■ WHAT YOU ARE ASKED TO DO ■
Check every line below, and copy those that include "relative".

Segment Start: THE RECORDS

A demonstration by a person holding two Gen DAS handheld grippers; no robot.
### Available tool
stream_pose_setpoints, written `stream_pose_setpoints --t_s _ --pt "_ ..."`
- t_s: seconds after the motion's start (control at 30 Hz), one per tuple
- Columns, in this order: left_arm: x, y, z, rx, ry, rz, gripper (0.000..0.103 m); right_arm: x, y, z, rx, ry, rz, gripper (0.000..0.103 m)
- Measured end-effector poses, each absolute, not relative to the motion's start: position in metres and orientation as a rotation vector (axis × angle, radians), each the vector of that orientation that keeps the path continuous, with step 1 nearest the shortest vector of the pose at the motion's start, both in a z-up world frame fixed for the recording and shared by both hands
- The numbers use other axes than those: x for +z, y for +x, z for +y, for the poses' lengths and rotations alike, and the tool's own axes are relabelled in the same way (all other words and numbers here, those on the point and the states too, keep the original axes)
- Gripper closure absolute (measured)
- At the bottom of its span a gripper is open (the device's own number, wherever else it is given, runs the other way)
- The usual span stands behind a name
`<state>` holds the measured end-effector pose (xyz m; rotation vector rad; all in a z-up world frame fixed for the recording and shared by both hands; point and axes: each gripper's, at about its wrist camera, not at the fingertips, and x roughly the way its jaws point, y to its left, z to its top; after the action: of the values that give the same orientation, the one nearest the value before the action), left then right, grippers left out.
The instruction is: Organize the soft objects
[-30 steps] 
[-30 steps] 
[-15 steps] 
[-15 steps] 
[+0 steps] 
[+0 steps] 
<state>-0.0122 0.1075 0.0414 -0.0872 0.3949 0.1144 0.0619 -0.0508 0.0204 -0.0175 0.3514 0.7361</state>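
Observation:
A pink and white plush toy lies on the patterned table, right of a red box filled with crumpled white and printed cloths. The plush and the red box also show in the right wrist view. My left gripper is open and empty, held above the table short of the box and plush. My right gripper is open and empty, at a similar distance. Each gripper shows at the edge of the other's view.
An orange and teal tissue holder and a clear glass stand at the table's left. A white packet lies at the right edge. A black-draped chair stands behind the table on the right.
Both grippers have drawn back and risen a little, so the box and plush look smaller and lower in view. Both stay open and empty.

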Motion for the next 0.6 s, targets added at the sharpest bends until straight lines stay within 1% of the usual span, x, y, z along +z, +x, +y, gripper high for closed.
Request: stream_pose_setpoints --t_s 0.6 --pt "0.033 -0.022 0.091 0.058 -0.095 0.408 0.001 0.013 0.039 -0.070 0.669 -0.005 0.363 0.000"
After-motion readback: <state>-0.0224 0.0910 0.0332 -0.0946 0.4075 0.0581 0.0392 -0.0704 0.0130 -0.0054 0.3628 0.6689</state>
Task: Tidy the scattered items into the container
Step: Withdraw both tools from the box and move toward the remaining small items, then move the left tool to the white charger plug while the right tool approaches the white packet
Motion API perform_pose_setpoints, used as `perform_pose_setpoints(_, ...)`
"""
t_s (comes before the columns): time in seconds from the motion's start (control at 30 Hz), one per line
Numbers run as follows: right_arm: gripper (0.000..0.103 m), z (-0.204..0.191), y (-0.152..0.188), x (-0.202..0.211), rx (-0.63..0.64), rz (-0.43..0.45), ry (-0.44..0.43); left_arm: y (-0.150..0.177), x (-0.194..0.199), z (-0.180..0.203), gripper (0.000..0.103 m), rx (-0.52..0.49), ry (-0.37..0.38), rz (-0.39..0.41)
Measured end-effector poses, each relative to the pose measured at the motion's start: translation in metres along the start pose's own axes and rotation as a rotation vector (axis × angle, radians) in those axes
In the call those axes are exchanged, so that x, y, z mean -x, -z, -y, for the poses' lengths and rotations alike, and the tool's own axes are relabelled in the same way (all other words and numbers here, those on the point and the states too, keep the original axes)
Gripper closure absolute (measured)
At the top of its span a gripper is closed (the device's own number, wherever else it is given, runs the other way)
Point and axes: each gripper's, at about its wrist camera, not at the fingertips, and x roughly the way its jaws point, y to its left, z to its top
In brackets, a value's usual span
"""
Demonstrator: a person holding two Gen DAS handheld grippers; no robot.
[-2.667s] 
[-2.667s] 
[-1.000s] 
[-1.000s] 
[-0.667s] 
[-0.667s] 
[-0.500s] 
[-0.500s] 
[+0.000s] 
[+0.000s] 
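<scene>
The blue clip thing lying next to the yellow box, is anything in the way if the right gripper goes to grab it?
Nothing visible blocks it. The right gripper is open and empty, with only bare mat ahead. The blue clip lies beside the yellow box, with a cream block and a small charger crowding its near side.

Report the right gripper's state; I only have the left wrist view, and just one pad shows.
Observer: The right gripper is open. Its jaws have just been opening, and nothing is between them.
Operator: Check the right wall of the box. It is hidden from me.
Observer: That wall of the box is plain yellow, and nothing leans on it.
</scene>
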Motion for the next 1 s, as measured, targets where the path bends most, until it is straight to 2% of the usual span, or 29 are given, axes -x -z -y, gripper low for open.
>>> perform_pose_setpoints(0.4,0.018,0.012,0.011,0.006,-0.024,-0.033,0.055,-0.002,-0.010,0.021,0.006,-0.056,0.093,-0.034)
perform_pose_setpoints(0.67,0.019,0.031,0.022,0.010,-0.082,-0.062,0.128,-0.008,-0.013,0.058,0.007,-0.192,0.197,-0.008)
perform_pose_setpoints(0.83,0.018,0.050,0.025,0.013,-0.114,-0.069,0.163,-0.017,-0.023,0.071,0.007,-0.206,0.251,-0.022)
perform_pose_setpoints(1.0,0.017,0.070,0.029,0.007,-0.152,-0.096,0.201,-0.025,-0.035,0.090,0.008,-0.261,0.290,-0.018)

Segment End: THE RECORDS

■ TASK RESPONSE ■
- Measured end-effector poses, each absolute, not relative to the motion's start: position in metres and orientation as a rotation vector (axis × angle, radians), each the vector of that orientation that keeps the path continuous, with step 1 nearest the shortest vector of the pose at the motion's start, both in a z-up world frame fixed for the recording and shared by both hands
Measured end-effector poses, each relative to the pose measured at the motion's start: translation in metres along the start pose's own axes and rotation as a rotation vector (axis × angle, radians) in those axes

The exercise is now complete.